● Exercise
When you reach the line containing "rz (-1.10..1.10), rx", begin reproducing the material exactly, stop after the line containing "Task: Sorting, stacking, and", and leave out any pictures along the way.

[Source material Boundary: Start]

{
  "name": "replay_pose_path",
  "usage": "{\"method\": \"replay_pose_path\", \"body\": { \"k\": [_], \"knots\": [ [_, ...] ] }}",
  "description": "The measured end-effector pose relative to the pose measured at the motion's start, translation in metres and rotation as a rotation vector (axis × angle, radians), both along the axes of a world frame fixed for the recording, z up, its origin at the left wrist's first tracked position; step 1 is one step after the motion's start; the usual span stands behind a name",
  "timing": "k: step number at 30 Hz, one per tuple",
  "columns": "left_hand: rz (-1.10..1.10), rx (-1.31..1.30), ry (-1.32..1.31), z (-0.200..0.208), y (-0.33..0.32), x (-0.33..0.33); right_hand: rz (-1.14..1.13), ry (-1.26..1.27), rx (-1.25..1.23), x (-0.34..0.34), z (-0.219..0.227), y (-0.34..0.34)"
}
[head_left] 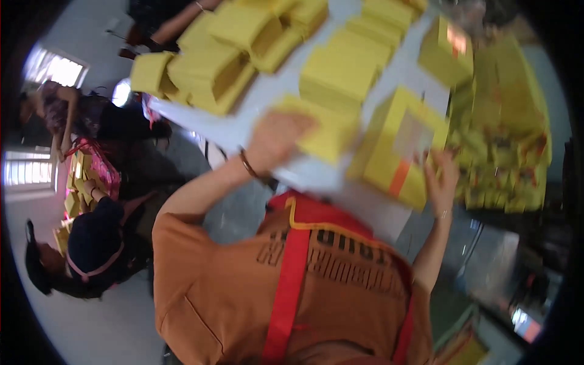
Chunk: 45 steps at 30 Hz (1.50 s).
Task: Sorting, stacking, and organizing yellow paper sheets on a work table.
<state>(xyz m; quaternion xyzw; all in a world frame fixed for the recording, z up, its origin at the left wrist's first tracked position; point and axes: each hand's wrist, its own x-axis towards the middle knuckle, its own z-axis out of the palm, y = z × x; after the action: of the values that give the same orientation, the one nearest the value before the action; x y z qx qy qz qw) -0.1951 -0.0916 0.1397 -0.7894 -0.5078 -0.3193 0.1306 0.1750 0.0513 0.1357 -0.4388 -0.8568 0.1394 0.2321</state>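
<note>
My left hand, smeared by motion, is closed on a small yellow paper piece above the white table. Its exact shape is blurred. Just to the right of it a larger yellow paper box stands tilted, with a pale window and an orange stripe on its face. My right hand grips that box by its right edge, fingers bent near the window.
Yellow boxes and open yellow sleeves cover the far part of the white table. Another windowed box stands at the back right. A big heap of yellow packages rises beyond. Other people work at the left.
</note>
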Motion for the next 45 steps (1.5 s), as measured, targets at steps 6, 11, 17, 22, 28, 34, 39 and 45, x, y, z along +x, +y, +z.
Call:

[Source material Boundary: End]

● Result of the task
  "columns": "left_hand: rz (-1.10..1.10), rx (-1.31..1.30), ry (-1.32..1.31), z (-0.200..0.208), y (-0.33..0.32), x (-0.33..0.33); right_hand: rz (-1.14..1.13), ry (-1.26..1.27), rx (-1.25..1.23), x (-0.34..0.34), z (-0.219..0.227), y (-0.34..0.34)"
}
[head_left] 
Chunk: 45 steps at 30 Hz (1.50 s).
Task: Sorting, stacking, and organizing yellow paper sheets on a work table.

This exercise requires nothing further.